This is part of a monthly series, “Economists Exchange”, featuring conversations between top FT commentators and leading economists about the coronavirus economic recovery
In 1997, Harvard economist Dani Rodrik published a slim volume called Has Globalisation Gone Too Far?, and went a long way in answering the question in the affirmative. That made him one of only a few top establishment economists challenging the prevailing wisdom on trade and financial liberalisation.
As he later recounted, even colleagues who privately agreed with him in an intellectual sense berated him for “giving ammunition to the barbarians” — providing arguments for protectionism and other limits on the unrestrained globalisation that was pursued in the 1990s.
The FT’s European economics commentator, Martin Sandbu, decided to catch up with Rodrik partly because the world of economics — both in research and policymaking — has been catching up with him. Many of the dogmas which Rodrik questioned, such as the rejection of capital controls or industrial policy, are being left by the wayside. Policymakers are navigating a global economy that does not behave in line with traditional models and politicians are contending with a fierce backlash against globalisation and rising inequality.
In the interview below, the economist says that the consensus has moved so much that he now feels uncomfortably part of the conventional wisdom.
Rodrik also shares his analysis of the rightwing populism that has grown strong in so many countries. He thinks it should be seen as having economic roots, despite the fact that it often aligns with a conflict over identity and values. In fact, he says, many places could now do with a dose of leftwing populism instead.

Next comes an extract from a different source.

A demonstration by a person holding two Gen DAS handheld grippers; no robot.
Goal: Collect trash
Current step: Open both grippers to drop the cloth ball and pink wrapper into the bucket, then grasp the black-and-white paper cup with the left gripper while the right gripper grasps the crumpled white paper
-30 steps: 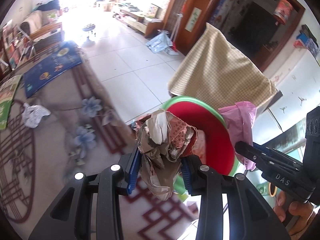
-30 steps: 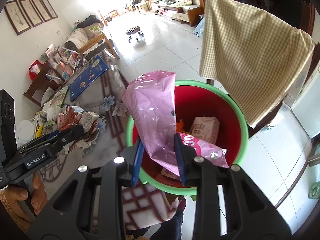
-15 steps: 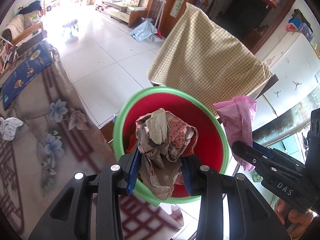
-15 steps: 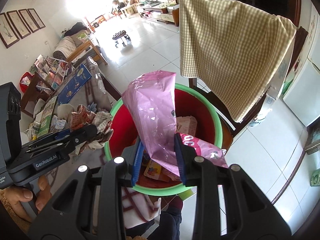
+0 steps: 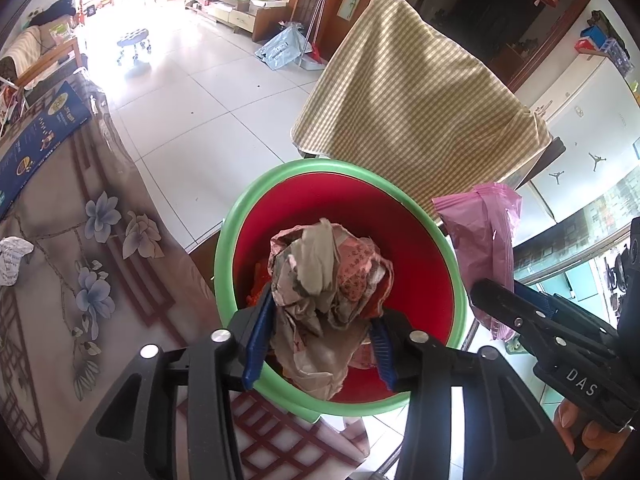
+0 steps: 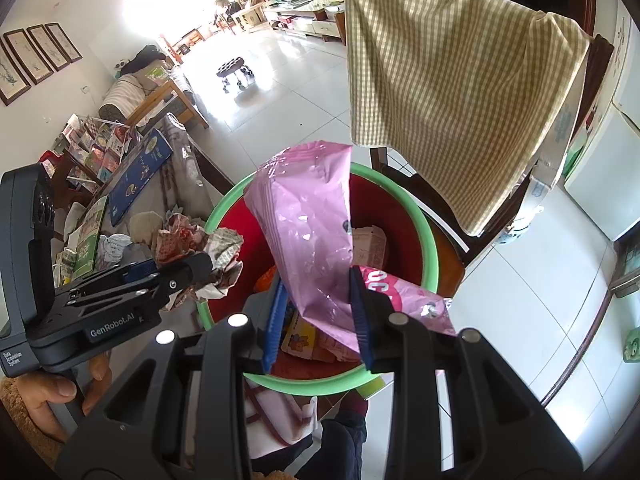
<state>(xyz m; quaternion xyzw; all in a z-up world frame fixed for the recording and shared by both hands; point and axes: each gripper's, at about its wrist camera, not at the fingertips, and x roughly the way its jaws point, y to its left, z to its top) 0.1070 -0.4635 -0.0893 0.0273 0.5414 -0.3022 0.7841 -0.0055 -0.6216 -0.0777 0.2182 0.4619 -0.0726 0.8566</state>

He sets out a four-pronged plan for governments, especially centre-left ones, about where he thinks they should go from here: align labour market, industrial, and technology policy to the goal of supplying “good jobs” and subordinate international economic policy to that domestic priority.
Rodrik also gives a stark warning to governments that fail to achieve this. The looming disruptions from technology, he says, will dwarf those from globalisation. With an inadequate policy response, the social and political fallout could be dire.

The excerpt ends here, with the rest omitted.